→ **Goal of the exercise**
Please show every line from the entries that carries the word "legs".

Dataset excerpts:
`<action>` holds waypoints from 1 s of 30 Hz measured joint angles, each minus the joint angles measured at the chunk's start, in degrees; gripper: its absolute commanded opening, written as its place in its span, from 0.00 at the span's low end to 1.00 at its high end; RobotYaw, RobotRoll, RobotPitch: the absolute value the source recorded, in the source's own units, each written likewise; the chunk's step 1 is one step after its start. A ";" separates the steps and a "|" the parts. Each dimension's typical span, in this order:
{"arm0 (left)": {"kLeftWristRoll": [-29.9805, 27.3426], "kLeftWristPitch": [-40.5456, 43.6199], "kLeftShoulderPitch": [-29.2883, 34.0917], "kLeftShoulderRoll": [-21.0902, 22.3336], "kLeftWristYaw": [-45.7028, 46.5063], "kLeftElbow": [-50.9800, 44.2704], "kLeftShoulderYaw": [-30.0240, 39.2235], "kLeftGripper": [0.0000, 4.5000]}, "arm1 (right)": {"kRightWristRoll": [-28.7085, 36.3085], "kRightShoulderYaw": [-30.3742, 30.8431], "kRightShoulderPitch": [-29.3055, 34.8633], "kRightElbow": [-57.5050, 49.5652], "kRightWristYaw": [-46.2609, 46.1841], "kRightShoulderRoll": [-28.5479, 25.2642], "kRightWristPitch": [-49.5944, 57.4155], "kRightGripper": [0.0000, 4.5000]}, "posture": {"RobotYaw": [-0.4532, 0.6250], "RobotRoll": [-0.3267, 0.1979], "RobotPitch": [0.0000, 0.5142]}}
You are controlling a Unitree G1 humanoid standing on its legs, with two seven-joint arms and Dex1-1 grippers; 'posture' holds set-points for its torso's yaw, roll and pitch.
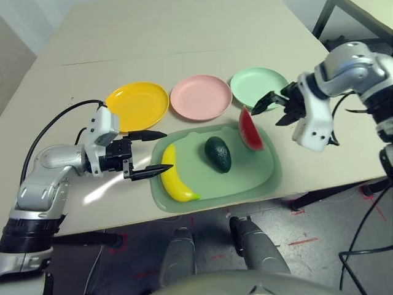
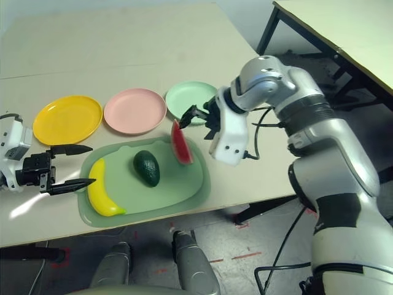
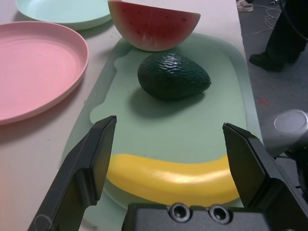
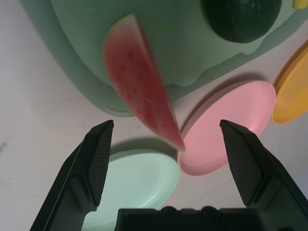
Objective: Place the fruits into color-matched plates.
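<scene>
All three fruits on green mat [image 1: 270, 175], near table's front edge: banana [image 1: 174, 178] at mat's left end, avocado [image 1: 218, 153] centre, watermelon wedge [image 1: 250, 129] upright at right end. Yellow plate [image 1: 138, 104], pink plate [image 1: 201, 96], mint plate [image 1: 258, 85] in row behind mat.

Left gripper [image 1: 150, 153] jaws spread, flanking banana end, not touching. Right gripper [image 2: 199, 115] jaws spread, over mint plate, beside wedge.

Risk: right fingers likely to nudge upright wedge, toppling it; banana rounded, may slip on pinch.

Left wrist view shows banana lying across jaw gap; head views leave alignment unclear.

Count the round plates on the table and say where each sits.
3, in a row behind the mat: yellow plate on the robot's left, pink plate in the middle, mint plate on the right.
</scene>
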 measured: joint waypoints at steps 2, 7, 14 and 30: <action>0.30 0.00 -0.21 -0.02 0.00 -0.17 -0.87 1.00 | -1.22 0.34 -0.56 0.67 -0.64 0.89 -0.13 0.99 | 0.42 0.62 0.32; 0.61 0.66 -2.47 0.01 0.68 -1.32 -1.72 1.00 | -5.06 2.53 -0.59 3.02 -2.46 2.61 -1.06 0.99 | 0.42 0.62 0.34; 0.44 1.80 -2.72 -0.10 1.02 -2.10 -1.84 1.00 | -12.56 3.19 -0.59 6.64 -8.18 5.15 -1.25 0.99 | 0.42 0.62 0.34; -1.99 5.50 -4.98 -1.49 1.77 -2.86 -1.84 1.00 | -23.97 5.76 -0.61 9.44 -17.73 8.68 -0.56 0.99 | 0.44 0.62 0.38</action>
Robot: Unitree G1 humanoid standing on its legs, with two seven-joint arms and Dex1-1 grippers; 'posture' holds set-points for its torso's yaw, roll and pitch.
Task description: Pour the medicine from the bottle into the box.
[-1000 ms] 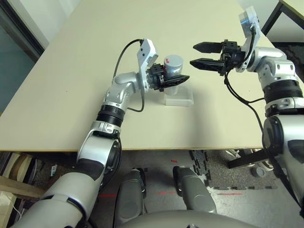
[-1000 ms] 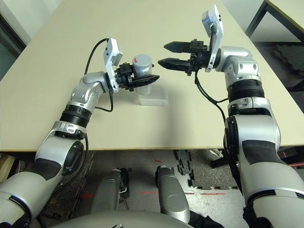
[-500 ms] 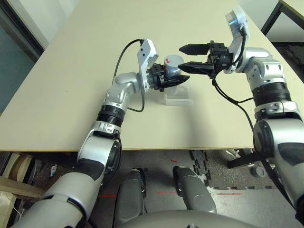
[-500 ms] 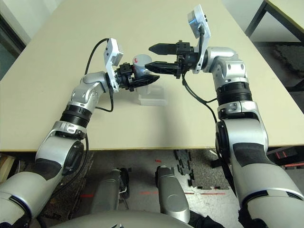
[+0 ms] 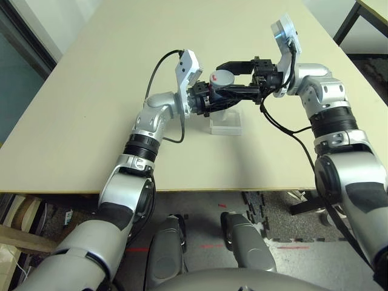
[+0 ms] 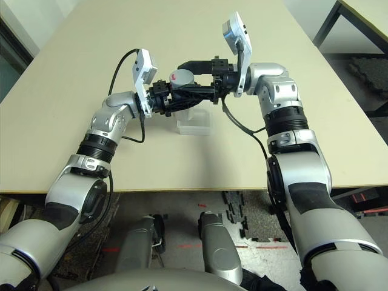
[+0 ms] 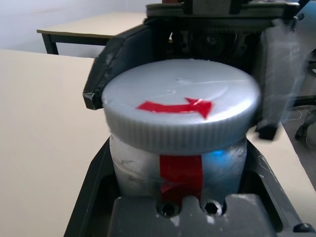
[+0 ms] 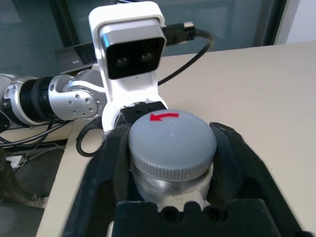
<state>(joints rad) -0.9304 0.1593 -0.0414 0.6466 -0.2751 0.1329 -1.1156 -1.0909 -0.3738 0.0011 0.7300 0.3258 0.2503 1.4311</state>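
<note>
The left pincer (image 5: 213, 100) is clamped on the body of the small silver-grey metal bottle (image 5: 220, 91), holding it upright in the air just above the shallow square box of clear plastic (image 5: 225, 124), which rests on the beige tabletop (image 5: 91, 91). The round grey ribbed lid (image 7: 180, 108), marked with a red arrow, is on the bottle. In the wrist views the right pincer (image 8: 170, 143) has its two black fingers standing on either side of that lid, close to its rim; whether they already press on it I cannot tell, though they look apart by about the lid's width.

The main risk, as I judge it, is in the unscrewing. If the right fingers close off-centre or twist before they bite, the lid may slip, or the bottle may turn inside the left pincer's hold rather than open. A hard pull could also tilt the bottle and, once it opens, scatter its contents beside the box. The medicine is hidden inside.
</note>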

→ **Solved problem**
You are controlling a Unitree G1 humanoid standing on its legs, with two seven-joint arms and Dex1-1 grippers; 'posture' holds set-points for its torso's yaw, roll and pitch.
Robot: Unitree G1 humanoid standing on its legs, with two seven-joint arms and Dex1-1 grippers; 'posture' holds set-points for its torso's yaw, roll and pitch.

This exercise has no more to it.